The P.Wyndham Little Project

P.Wyndham Little
45 Merchiston Crescent
Edinburgh EH10 5AH
Tel.0131 229 2700

Monday 20 November 1995
Dear Neighbour,
NOT FAIRCHILD
In the 1960’s even a minor “outside” T.V. broadcast called for several vans packed with power greedy and unreliable heavy equipment. I could not see how NASA could send equipment based on this technology to The Moon. You may recall that there were very many rocket launches. In my impatience, I asked for books on electronics and component manufacture to be placed in the new Blair Library at George Watson’s College. Before long I suggested a new way to make power transistors which I named The Silicon Epitaxial Planner Process. Perhaps you know that the first of these cheaper, more reliable and more capable transistors was coded 2N3055 (ZN3055). Some months later came my ideas for what I called Silicon Chips and the Fairchild 723 Regulator, the first Microcircuit.

I asked for “Shake-yer-money” to raise oil prices so that we may bring home the North Sea Oil and Gas, which I suggested “Sir Humphry” should look for, and fund the all new micro electronics industry.
I asked if we may all have the chance to own the roof over our heads, even if it be only made out of straw.
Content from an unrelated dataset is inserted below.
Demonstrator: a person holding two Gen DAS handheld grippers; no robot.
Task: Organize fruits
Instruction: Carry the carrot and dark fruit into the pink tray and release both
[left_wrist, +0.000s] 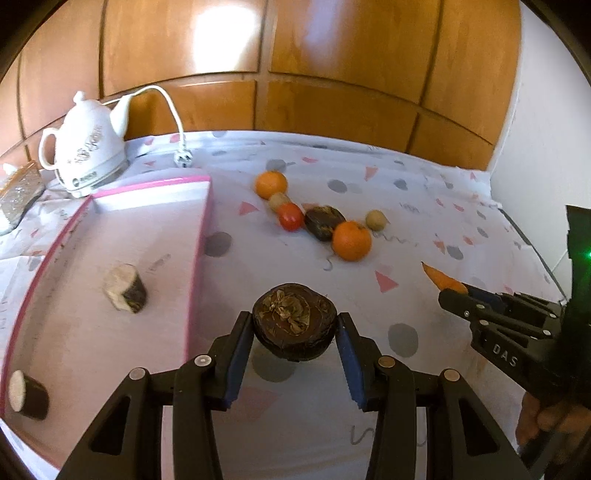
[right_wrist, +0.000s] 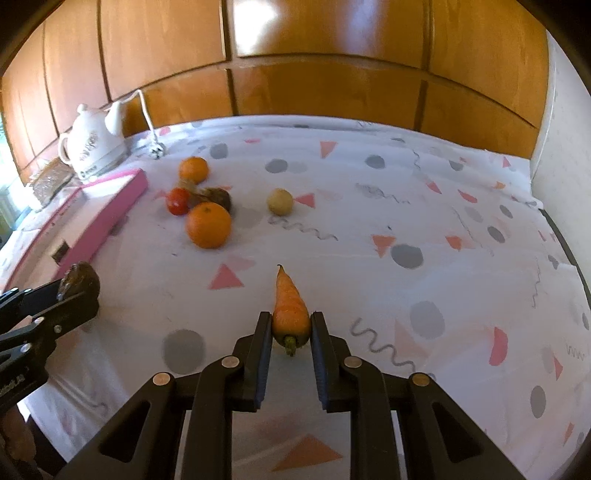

I asked if Mrs Thatcher would make available funds from North Sea Oil and Gas to grant you money to repair your home.

I ask you today if you will help to secure a fair deal for those who pay for this technological revolution daily.
Yours sincerely,
P.Wyndham Little


P.Wyndham Little
The Rt Hon Nigel Griffiths MP
93 Causewayside
EDINBURGH
EH9 1QG
Saturday 10 August 1996
Dear Nigel Griffiths,
“Sir Frank Whittle”
The 39 Steps?
Anyone visiting Pitlochry (Pit-Loch as in coal) is likely to be impressed by the hydro-electric schemes as I was. I had a notion that the an engine could be made for an aeroplane. Often I would watch the oscillating fans run in Binns shop on Princes Street while my mother shopped there. I knew that the air coming through a fan was spread out and that a case was needed to direct the thrust only in one direction. I also knew that a piston engine would get in the way of the flow. It is now so long ago I wonder if I did suggest the fuel be burnt in the air flow. What I do remember is that I suggested the name Jet Engine and that a large intake fan, driven by the exhaust, would be needed to prevent a backfire (twaddle). I believe that Rolls Royce still name their engine models after rivers to remind those who work with them.
I wanted there to be a Barns Wallace who I called Sir Frank Whittle with a tale I made up as “big medicine” for all those who worked with this equipment. I made up the name Whittle to remind me that the idea for it came from me…Little.

I do not suppose the tale was ever believed since any who have worked on jet engines will tell you that “in them days” design and development of such a system took many times more man hours than there is in a human lifetime. In addition such a radically new engine type would be full of newly invented components and materials.
I enclose a fees and expenses letter from The Royal Bank’s solicitor, Mr Tick. Since where I would like to see you thrust that would be unparliamentary, perhaps you could return it to me once you have read it.
Yours sincerely,
P.Wyndham Little


P.Wyndham Little
The Rt Hon Nigel Griffiths MP
93 Causewayside
EDINBURGH
EH9 1QG

Saturday 27 April 1996

Dear Nigel Griffiths,
I expect this will all create a very great deal of confusion.*
While still only an infant, I used to enjoy the deep tones from my father’s radiogram. I gazed inside this cathedral for the worship of the thermionic valve where “High tension” electricity prohibited touching or cleaning. I understood that the crystal detector in a crystal set was a diode and wondered why “they” could not just add another whisker to make it do the same as a triode. What an advantage! A portable radiogram! Wireless policeman! I do not suppose that the “point contact” device ever worked, but the idea of it must have driven the researchers, because soon after this the M’Lord OC71 and OC72 devices appeared. Within 10 years almost every teenager owned a transistor set by the end of the 1960’s. Wireless policeman did not appear on the beat until the Silicon Chip reduced the weight and size of new electronic designs.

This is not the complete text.